PYS Review: DC Adventures RPG

(This post is part of my ongoing look at superhero comics and RPGs, Project Yellow Sun.)

I’ve spent about twice as much time as most people would want, and half as much time as I could, on Morrison’s definitive JLA run. So, what’s the first option for playing something like this series at the table? DC Adventures RPG, of course.

DC Adventures is the official game of the DCU that just came out recently. It’s based on Mutants and Masterminds, an RPG system that really grabbed my imagination when I first read it years ago. It’s probably the highest profile superhero game out right now, and likely the first thing someone wanting to play Morrison’s JLA would pick up.

The problem is, it’s a superhero combat system, not a game about superheros.

Let’s take a look at Batman for a second. In the JLA issues we’ve looked at so far, we can say a few things about Batman: he’s brilliant, he’s a world-class combatant, he thinks beyond what anyone else would consider, he’s got Bruce Wayne’s business knowledge, he’s driven, and he always has the right device handy.

So what does Batman’s writeup on pages 212-213 of DC Adventures tell us? Well, about half the space is taken up by a recap of Batman’s origin, which can just as easily be told in a paragraph, tops. At this point, any retelling of Batman or Superman’s origin that takes more than one comic page is redundant.

We also now know his exact height (6’2″, 3 inches taller than Barry Allen) and weight (210 lbs, 25 pounds under Superman). It’s good to know Batman would fight as a Heavyweight in the UFC and wouldn’t make a good astronaut.

But all that is ‘fluff’ with no mechanical impact. What about the mechanics, the stuff with ‘teeth’ that you can’t ignore? Well, it’s mostly complex ways of telling us more stuff we don’t need to know. Batman can lift 800 lbs (without any special effort), he can attack at any point during his move, he gets +2 to Dodge checks to avoid area effects, his punches do Damage 4 (about as much as a holdout pistol). When it comes time to be the Dark Knight Detective, Batman has a 55% chance of breaking into a secure computer system, and a 5% chance of bluffing his way past alert guards, but at least he’s always guaranteed to find evidence at a crime scene. I’m not arguing that any of these are wrong (though some do seem a little weird), I’m saying that we don’t need to know this kind of stuff at all.

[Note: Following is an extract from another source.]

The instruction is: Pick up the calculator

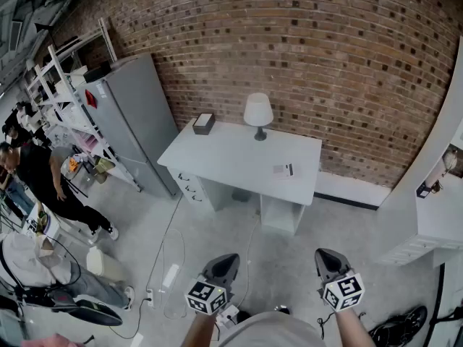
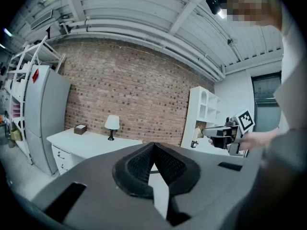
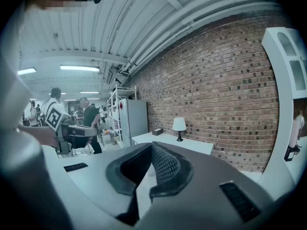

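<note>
The calculator [image 1: 284,170] is a small flat white and dark thing near the right front edge of the white desk [image 1: 231,154], which stands against the brick wall. Both grippers hang over the floor well short of the desk, pointing toward it. My left gripper [image 1: 223,260] has its jaws together with nothing between them; in its own view the pads [image 2: 142,164] meet at the tip. My right gripper [image 1: 327,256] is likewise shut and holds nothing, its ribbed pads [image 3: 163,166] closed. The calculator cannot be made out in either gripper view.
A white table lamp [image 1: 258,113] and a dark box [image 1: 204,123] stand at the back of the desk. A tall grey cabinet [image 1: 137,114] and a shelving rack are left of it. People stand at far left [image 1: 43,176]. A white shelf unit [image 1: 434,223] is right. Cables lie on the floor [image 1: 170,266].
</note>
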Motion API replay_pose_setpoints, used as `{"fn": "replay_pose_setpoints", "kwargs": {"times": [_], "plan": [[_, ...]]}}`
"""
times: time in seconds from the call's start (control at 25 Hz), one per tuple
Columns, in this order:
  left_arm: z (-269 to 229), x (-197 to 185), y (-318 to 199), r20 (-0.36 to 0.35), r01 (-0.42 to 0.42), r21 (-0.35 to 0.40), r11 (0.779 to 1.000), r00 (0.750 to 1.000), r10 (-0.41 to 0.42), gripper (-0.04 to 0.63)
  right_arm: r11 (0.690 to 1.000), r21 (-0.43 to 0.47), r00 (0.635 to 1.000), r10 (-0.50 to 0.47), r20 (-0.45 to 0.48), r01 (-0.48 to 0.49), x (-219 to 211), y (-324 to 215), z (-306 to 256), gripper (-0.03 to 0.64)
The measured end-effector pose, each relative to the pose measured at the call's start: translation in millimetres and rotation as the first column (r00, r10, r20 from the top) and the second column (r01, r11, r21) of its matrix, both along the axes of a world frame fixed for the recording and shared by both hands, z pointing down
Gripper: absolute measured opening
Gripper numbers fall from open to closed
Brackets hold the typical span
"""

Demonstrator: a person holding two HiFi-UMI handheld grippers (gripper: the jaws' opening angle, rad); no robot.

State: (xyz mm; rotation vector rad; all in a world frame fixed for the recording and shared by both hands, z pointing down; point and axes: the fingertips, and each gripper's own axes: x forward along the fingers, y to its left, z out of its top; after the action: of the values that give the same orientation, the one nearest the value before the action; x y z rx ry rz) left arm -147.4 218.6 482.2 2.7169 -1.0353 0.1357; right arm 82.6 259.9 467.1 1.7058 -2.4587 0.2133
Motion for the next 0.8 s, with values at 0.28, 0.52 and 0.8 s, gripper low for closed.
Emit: {"fn": "replay_pose_setpoints", "kwargs": {"times": [0.28, 0.52, 0.8], "plan": [[-0.6, -6.0, -3.8, -0.001, 0.004, 0.000, 1.000, 1.000, -0.004, 0.012, 1.000, 0.009, 1.000, -0.013, -0.010, 0.013, -7.9, -3.0, -2.7, 0.011], [0.6, -3.1, -2.9, 0.001, 0.002, -0.001, 1.000, 1.000, -0.002, 0.012, 1.000, 0.007, 1.000, -0.009, -0.007, 0.009, -5.2, -3.1, -2.7, 0.011], [1.8, -4.0, -5.6, -0.008, 0.005, -0.005, 1.000, 1.000, -0.005, 0.012, 1.000, 0.008, 1.000, -0.013, -0.004, 0.013, -8.7, -5.6, -1.1, 0.012]]}}
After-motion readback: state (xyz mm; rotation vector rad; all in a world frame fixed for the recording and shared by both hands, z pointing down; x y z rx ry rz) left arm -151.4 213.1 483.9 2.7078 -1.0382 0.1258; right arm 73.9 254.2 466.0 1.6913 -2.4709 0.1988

His equipment gets even worse. Whoever created Batman as a character had to spend character creation points on a flashlight (1 pt), grapple gun (2 pts), and mini-tracers (1 pt). We now know that when Batman disappears in a cloud of smoke, he’s actually in a Cloud Area Visual Concealment Attack 4 (1 pt).

Nowhere on the list is the one ‘gadget’ that actually makes the biggest difference in JLA: matches. Matches seem about as important and common as a flashlight to me, it seems weird for one to require points and the other not, so by the rules Batman would have to spend a hero point to have matches on hand, if the GM says it’s okay. Whereas in the comics the entire point of the utility belt is that Batman always has the right device, in DC Adventures he has to spend a hero point or extra effort on the privilege.

Luckily, the GM section does give some guidelines on this stuff. There’s a quarter page dedicated to “Saying No To Your Players” along with half a page about “Saying Yes To Your Players.” So, when Batman says he has matches and wants to take down four pale martians, the rules tell me I can:

  • Say No. It’s the first section I read, before saying yes, and it tells me if it “suits the needs of the game” I can just say no to something, no matter what the rules say. If the GM can override any rule, why are there rules?
  • Say Yes, but either give him a modifier to the roll, or just count it as the modifier to a different roll.
  • Say Yes, but require Batman to spend resources (hero points or extra effort) to do it.

The GM section as a whole doesn’t help me much, particularly since it keeps talking about all the different tones the game supports, but doesn’t tell me how to support them. I’m pretty well aimed at epic superhero world saving in the Morrison JLA style right now, but the rules give only a few suggestions on what that means, both to character creation and to running the game.

The most damning thing I have to say about the game comes from the text itself, page 182: “some die rolls result in anticlimactic or just plain dumb outcomes.” With nearly 300 pages of rules, I’d like a game that doesn’t require the GM to figure out when it’s wrong. I don’t expect a game to perfectly model reality, but I do expect it to be fun as written, to not require me to know what would make the rules better.

DC Adventures is nearly 300 pages mostly about the parts of superhero stories that get covered in a few panels. The longest single combat I could find in JLA was about 3 attacks and counter attacks, something DC Adventures would turn into a multi-round combat. The stuff that actually makes the series tick – the epic scale, the flashy battles, the quick pace, the team dynamics – is nowhere to be found in DC Adventures.